Collection entries:

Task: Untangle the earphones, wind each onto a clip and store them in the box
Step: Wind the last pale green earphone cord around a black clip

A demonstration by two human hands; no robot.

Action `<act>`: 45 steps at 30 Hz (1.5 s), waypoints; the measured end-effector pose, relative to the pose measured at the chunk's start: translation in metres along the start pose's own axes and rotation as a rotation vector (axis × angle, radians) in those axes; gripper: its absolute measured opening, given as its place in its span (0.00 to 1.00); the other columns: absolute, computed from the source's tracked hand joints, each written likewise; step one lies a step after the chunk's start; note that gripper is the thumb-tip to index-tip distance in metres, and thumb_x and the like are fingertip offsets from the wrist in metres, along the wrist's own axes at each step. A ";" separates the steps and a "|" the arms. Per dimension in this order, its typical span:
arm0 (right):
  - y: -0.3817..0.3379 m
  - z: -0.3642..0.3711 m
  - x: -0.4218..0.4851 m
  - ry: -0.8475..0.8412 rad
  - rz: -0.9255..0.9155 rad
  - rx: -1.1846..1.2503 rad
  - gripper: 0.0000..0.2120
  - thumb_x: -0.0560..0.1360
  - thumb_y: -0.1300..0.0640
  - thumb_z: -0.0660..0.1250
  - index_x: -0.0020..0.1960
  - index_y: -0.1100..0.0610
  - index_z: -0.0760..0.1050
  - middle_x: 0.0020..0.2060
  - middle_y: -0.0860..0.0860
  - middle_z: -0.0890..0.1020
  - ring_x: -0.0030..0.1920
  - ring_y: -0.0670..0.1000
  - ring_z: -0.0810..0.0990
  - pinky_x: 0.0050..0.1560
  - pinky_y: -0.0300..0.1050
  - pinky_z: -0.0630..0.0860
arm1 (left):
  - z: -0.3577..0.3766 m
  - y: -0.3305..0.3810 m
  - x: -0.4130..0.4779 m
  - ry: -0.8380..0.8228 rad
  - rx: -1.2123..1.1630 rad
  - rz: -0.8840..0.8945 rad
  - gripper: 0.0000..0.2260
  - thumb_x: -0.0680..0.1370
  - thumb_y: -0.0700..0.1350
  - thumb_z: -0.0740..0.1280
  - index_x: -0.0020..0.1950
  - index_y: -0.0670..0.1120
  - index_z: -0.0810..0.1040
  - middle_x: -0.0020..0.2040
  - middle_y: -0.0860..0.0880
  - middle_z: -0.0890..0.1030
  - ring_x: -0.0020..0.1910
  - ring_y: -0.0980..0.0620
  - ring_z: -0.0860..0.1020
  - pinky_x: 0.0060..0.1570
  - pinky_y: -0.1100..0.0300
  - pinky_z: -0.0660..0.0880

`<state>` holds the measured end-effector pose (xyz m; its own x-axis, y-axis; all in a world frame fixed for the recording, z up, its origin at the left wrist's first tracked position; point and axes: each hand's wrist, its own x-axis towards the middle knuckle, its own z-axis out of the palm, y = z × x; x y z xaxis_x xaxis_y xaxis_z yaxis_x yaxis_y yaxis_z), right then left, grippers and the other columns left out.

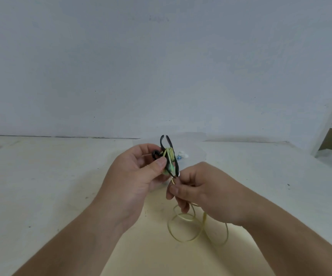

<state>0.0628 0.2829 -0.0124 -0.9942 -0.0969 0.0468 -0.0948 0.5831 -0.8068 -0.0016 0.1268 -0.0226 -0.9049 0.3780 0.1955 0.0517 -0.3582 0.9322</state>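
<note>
Above the middle of the scuffed pale desk, the left hand is gripping a black clip in curled fingers. The right hand is pinching the yellow-green earphone cable, whose loops are trailing over a cream sheet. A white wall is standing behind.
</note>
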 end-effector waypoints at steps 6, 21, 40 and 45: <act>-0.006 -0.003 -0.003 0.063 0.005 -0.033 0.12 0.79 0.56 0.66 0.39 0.57 0.83 0.35 0.51 0.82 0.36 0.43 0.76 0.42 0.39 0.71 | -0.006 -0.001 0.004 0.068 0.069 0.024 0.06 0.77 0.30 0.66 0.51 0.39 0.78 0.49 0.35 0.83 0.45 0.41 0.82 0.46 0.52 0.81; -0.018 -0.001 -0.009 -0.030 0.033 -0.149 0.11 0.79 0.55 0.66 0.42 0.58 0.83 0.42 0.60 0.84 0.42 0.58 0.79 0.45 0.51 0.75 | -0.002 -0.009 0.004 0.179 0.082 0.022 0.06 0.76 0.32 0.69 0.50 0.40 0.79 0.46 0.41 0.85 0.46 0.41 0.85 0.48 0.49 0.81; -0.020 -0.015 -0.016 0.056 -0.026 -0.166 0.10 0.76 0.62 0.63 0.38 0.67 0.73 0.28 0.52 0.65 0.29 0.49 0.60 0.29 0.39 0.60 | -0.005 -0.008 0.006 0.170 0.148 0.046 0.09 0.75 0.29 0.68 0.47 0.42 0.80 0.47 0.41 0.84 0.46 0.44 0.83 0.50 0.51 0.82; -0.021 -0.017 -0.015 0.152 -0.102 -0.065 0.18 0.71 0.51 0.64 0.38 0.68 0.71 0.34 0.66 0.69 0.33 0.63 0.63 0.35 0.53 0.60 | -0.002 -0.006 -0.001 0.061 0.604 0.227 0.13 0.73 0.33 0.73 0.45 0.52 0.80 0.42 0.55 0.84 0.44 0.59 0.82 0.43 0.72 0.73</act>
<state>0.0787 0.2853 0.0138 -0.9750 -0.0382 0.2190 -0.1939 0.6279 -0.7537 -0.0019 0.1272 -0.0292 -0.8648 0.2942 0.4069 0.4572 0.1261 0.8804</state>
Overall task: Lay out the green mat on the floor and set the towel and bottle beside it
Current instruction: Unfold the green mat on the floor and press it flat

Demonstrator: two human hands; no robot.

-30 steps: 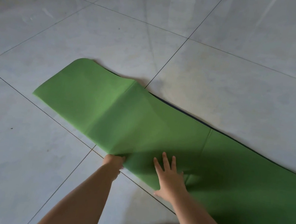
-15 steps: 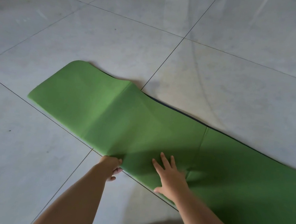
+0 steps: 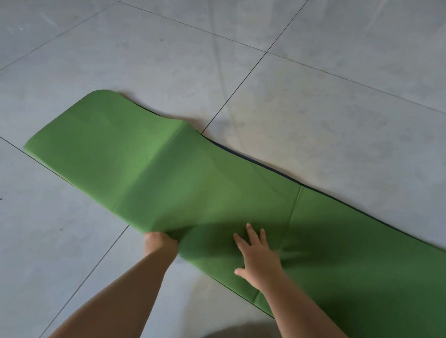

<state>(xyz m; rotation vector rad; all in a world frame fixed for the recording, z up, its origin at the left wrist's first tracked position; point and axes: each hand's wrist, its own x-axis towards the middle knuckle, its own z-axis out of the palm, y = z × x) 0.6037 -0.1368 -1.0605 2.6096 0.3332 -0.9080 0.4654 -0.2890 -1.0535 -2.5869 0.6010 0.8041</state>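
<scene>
Lower centre, the left hand (image 3: 160, 240) clamps its grip on the green mat (image 3: 160, 178), probably to tug out its hump; the right hand (image 3: 258, 258), spread flat, pins it.

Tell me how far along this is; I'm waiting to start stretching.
Done: the green mat lies unfolded along the floor, with one fold ridge raised. In hand: the left hand grips its near edge, and the right hand presses flat on it. Left: towel and bottle, neither in view.
</scene>
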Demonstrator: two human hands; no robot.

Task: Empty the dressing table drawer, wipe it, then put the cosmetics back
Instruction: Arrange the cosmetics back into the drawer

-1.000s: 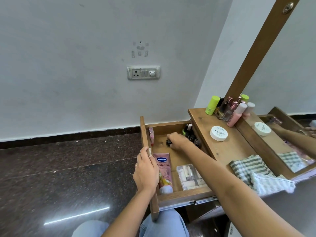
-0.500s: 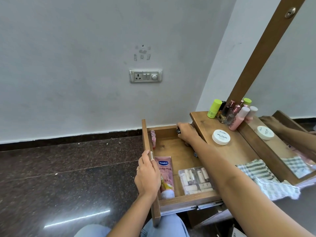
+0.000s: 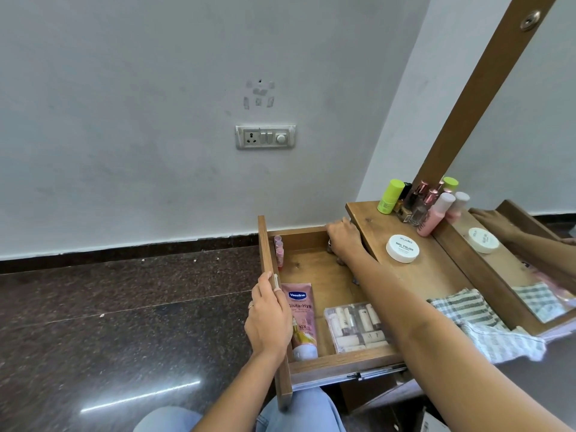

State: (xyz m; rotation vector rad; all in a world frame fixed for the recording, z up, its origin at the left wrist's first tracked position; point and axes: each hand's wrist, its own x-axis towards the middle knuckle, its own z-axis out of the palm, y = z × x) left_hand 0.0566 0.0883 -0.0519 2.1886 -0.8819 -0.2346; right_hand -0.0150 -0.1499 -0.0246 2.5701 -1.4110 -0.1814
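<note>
Wood with a warm brown grain makes up the drawer (image 3: 314, 269), a shallow rectangular tray standing open from the dressing table toward the left of the view. Its long axis runs from near us to the far wall, and its upright front panel faces the dark, speckled stone floor (image 3: 124, 307). Our left hand (image 3: 268, 319) wraps over the top edge of that front panel, thumb on the inner side, gripping it. Our right hand (image 3: 344, 241) reaches into the far corner by the tabletop (image 3: 436, 275) with its fingers curled down, and we cannot tell whether they hold anything. Inside, a glossy pink Vaseline tube (image 3: 300, 319) lies flat just beside the front panel, its long axis parallel to the panel and its white cap pointing toward us. A clear plastic case (image 3: 357, 325) of small cylinders lies near the tube, and a few small pink sticks (image 3: 279, 249) line up against the front panel. On the tabletop sit a round white tub (image 3: 402, 248) and a rumpled striped cloth (image 3: 480, 319).
</note>
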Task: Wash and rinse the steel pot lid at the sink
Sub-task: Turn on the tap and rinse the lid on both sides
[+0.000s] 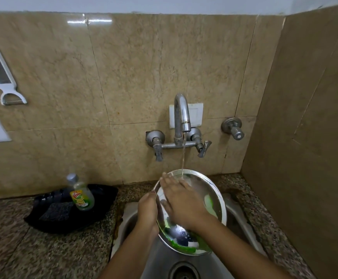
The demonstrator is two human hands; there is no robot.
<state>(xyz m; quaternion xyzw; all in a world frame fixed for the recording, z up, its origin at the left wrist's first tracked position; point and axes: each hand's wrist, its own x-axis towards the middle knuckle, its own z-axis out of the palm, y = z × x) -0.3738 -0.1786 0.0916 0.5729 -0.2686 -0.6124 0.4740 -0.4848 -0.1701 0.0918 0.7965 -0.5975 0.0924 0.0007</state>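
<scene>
A round steel pot lid (214, 190) is held tilted over the steel sink (164, 258), its shiny inner face towards me. My left hand (148, 212) grips the lid's left rim. My right hand (182, 202) lies flat on the lid's face, fingers spread and pointing up-left. A thin stream of water falls from the wall tap (181, 115) onto the lid's upper edge near my right fingertips. Green reflections show on the lid's lower part.
A dish soap bottle (80, 193) stands in a black tray (103, 200) with a dark scrub pad (56, 211) on the granite counter (13, 248) left of the sink. A separate valve (233, 128) sticks out right of the tap. A tiled side wall (305, 137) closes in the right.
</scene>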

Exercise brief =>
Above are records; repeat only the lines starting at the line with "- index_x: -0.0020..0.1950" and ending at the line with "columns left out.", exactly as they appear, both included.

Exercise solution =>
  - index_x: -0.0020..0.1950
  - index_y: -0.0670..0.1120
  - index_z: -0.0810..0.1040
  - middle_x: -0.0020..0.2040
  - middle_y: -0.0860..0.0880
  - middle_z: -0.0890..0.1030
  - ring_x: -0.0020..0.1910
  - ring_y: -0.0980..0.0620
  - ring_z: -0.0860..0.1020
  - pinky_x: 0.0060..0.1570
  - pinky_y: -0.1100..0.0300
  - pinky_z: -0.0660..0.0880

`<state>` holds the measured end-effector pose (xyz m; its own x-axis, y-axis; all in a world frame fixed for the recording, z up, its origin at the left wrist's first tracked position; point and axes: each hand's wrist, its own x-axis towards the middle knuckle, its own z-axis out of the palm, y = z × x; x y z xaxis_x xaxis_y xaxis_z yaxis_x yaxis_y yaxis_z), right then left, grippers and the other columns left out.

This output is now complete.